During the winter, the cool surfaces of your heat pump provide the perfect place for water to condense out of the air, which soon freezes if the ambient temperature is cool enough, forming frost on the outdoor coil. A thin layer of frost is normal, and is removed by the system’s defrost cycle when necessary, but if you have an extremely frosty heat pump, it may be necessary to call in an HVAC professional.

The Defrost Cycle

During the winter, your heat pump uses a refrigerant to absorb heat from the outdoor air and release it inside. As the coolant absorbs heat, the outdoor lines cool, allowing any water on the outdoor coil to form frost. The defrost cycle reverses the flow of the refrigerant, putting the system temporarily into air conditioning mode, but without the outdoor fan running. Hot refrigerant cycles through the outdoor coil, melting the frost, while indoors, the indoor coil temporarily cools the air. Supplemental heating is used to warm the indoor air until the defrost cycle is over. The defrost cycle happens automatically on most systems, unless the system is malfunctioning.

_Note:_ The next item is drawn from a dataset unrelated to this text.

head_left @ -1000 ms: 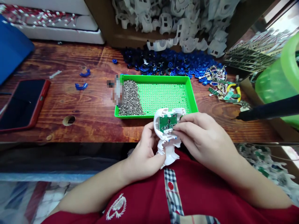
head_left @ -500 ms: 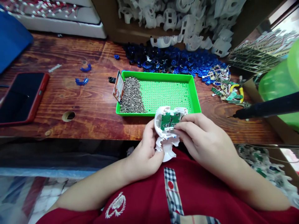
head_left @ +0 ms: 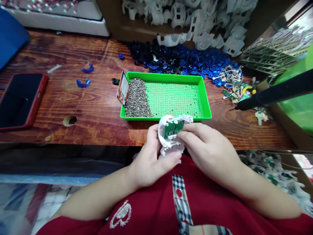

Preventing a Frosty Heat Pump

In some cases, a frosty heat pump can easily be avoided, using the following steps:

  • Clear debris such as leaves and grass from around the outdoor coil and from its fan, which could prevent proper air flow. Carefully remove any debris caught in the cooling fins.
  • Make sure that there is no water dripping onto the outdoor coil from nearby sources such as leaky gutters.
  • If ice forms on top of the outdoor unit, turn the system off and remove the ice to prevent the entire coil from freezing over. Use a garden hose to melt any frost that has formed on the coils themselves.

In most cases, however, a frosty heat pump is caused by a major system problem, such as a bad defrost control or improper refrigerant level, requiring the services of an HVAC professional.